» Work instruction:
How many lines of the data include the string "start"? State the number and nothing else.

» Exercise inputs:
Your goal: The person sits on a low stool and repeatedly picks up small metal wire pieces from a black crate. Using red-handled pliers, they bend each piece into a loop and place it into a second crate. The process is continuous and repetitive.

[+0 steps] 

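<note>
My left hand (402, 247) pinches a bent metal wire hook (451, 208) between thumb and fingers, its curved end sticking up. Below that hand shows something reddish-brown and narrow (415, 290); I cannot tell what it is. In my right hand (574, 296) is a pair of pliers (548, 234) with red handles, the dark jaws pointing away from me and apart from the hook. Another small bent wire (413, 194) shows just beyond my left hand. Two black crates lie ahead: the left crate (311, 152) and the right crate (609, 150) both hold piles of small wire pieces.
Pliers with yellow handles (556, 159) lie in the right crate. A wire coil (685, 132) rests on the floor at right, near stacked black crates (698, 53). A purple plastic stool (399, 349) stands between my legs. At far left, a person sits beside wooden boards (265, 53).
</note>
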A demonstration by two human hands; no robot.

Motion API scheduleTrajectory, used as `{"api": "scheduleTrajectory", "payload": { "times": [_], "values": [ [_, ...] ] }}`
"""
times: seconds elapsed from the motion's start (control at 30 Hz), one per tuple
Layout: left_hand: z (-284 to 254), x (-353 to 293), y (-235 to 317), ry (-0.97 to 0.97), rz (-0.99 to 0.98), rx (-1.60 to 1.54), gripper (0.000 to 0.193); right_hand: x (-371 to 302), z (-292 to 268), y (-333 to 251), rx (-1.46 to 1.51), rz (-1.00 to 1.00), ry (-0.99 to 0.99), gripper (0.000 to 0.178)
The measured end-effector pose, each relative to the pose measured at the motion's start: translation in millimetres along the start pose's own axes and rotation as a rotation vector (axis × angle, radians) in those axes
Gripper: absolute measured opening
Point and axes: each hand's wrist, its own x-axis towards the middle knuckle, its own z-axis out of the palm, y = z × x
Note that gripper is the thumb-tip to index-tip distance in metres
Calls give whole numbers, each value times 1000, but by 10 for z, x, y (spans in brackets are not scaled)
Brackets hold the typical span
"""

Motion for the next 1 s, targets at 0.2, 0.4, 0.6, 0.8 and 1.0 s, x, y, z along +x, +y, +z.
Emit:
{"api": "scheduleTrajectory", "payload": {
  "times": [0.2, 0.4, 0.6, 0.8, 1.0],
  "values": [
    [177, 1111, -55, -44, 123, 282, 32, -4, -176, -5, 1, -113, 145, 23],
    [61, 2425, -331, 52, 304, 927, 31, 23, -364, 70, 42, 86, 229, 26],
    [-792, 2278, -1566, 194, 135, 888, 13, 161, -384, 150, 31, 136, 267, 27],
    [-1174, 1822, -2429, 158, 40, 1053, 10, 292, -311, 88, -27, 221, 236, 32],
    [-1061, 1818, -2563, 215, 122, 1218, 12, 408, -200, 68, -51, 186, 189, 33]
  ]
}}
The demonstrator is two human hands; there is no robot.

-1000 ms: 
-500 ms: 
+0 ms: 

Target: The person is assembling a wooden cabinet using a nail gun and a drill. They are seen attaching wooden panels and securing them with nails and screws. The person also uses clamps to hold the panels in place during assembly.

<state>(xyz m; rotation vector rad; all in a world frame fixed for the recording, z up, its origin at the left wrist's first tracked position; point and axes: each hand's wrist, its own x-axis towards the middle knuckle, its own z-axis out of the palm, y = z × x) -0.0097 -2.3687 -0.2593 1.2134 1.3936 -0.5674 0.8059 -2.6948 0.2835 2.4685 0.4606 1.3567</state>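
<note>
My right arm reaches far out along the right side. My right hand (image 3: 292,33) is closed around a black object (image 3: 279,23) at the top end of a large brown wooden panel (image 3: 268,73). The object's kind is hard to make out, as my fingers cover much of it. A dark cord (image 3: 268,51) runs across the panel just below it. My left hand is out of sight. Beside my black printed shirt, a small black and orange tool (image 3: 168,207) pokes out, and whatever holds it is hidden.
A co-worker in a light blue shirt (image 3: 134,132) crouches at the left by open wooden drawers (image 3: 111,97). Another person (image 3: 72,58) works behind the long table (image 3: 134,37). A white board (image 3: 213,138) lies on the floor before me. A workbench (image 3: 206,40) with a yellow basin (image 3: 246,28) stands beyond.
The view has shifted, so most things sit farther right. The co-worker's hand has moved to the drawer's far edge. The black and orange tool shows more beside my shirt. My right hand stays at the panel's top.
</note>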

» Solution to the exercise:
2